NEW YORK (AP) - A judge ruled Tuesday that New York City may not force homeless adults to accept workfare jobs in exchange for city shelter, a decision that was immediately blasted by Mayor Rudolph Giuliani.

Justice Stanley Sklar said the law city officials cite in support of the requirement may be constitutional, but it violates a consent decree that requires the city to give shelter for every needy adult who seeks it.

Giuliani, who has pushed to put the workfare rules into effect, denounced Tuesday's decision, saying, ''I expect the Court of Appeals to reverse it pretty quickly.''

''Justice Sklar is clinging to his desire for a city of dependents,'' the mayor said.

Mary Brosnahan, executive director of the Coalition for the Homeless, called the ruling a ''legal slam-dunk'' and said Sklar ''recognized that the consent decree's fundamental purpose was to save human life.''

Under the city program known as workfare, welfare recipients are put to work by city departments.

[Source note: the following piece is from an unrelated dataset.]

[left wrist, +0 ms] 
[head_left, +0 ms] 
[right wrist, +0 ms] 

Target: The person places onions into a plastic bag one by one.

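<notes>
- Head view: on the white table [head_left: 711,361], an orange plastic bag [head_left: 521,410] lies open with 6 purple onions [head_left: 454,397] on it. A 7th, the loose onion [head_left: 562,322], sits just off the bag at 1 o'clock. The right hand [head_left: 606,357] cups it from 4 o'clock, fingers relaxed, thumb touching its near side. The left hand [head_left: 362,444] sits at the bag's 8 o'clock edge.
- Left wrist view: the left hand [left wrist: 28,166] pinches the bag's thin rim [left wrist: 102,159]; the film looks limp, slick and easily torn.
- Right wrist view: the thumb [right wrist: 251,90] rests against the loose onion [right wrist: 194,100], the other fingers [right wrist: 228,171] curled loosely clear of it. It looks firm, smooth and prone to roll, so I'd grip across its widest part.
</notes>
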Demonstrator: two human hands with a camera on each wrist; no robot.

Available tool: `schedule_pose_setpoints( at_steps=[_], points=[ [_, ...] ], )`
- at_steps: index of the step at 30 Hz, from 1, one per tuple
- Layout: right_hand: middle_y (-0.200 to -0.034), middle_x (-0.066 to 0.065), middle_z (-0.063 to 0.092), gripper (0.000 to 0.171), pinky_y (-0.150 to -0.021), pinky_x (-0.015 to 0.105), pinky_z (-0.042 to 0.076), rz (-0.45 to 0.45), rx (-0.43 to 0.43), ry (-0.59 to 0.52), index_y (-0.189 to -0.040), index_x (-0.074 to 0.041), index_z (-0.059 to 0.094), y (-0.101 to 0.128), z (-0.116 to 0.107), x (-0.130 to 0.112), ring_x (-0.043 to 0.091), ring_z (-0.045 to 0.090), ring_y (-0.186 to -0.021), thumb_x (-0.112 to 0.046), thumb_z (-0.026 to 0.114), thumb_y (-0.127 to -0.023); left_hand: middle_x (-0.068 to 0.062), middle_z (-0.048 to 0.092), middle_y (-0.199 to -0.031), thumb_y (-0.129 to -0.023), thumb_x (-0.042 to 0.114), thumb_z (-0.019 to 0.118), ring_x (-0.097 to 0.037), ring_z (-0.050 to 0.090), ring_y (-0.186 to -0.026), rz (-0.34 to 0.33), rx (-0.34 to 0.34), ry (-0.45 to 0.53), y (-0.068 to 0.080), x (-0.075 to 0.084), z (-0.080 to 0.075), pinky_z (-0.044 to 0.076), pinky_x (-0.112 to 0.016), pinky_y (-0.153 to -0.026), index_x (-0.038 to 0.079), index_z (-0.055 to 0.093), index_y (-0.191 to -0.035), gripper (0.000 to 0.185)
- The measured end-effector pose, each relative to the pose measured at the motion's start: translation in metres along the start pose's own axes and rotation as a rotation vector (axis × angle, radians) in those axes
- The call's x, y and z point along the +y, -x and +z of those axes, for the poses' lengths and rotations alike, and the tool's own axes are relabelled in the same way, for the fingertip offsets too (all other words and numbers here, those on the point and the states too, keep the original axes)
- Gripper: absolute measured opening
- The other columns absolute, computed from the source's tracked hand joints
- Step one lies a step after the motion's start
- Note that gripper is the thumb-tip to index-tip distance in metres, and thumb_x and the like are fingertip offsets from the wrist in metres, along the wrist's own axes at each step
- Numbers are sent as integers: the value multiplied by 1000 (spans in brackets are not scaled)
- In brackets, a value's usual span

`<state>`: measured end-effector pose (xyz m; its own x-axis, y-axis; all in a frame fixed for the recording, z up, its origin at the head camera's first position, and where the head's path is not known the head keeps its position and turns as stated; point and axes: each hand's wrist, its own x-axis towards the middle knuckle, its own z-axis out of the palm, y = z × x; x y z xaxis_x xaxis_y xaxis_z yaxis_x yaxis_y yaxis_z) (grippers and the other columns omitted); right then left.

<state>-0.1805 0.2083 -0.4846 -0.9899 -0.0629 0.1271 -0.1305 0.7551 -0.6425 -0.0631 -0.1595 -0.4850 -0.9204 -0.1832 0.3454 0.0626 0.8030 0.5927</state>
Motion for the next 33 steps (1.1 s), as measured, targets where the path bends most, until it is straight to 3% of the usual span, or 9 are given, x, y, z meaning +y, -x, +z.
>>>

The law requiring the homeless to work stems from a 1995 regulation issued by the state Department of Social Services at the city's request. It requires anyone seeking shelter in New York - even for one night - to comply with welfare eligibility rules.

But in 1981 and 1983, the city signed consent decrees in which it agreed to provide shelter to every needy, single adult who asked for it.

Sklar ruled that the consent decrees hold. Because the agreements only cover single people, lawyers for the homeless could ask the courts to extend the ruling to homeless families with children.

The city did win a workfare ruling in the state's highest court Tuesday. The Court of Appeals upheld a ruling allowing the city to pay people on workfare minimum wage rather than the higher wages regular workers generally get for the same jobs.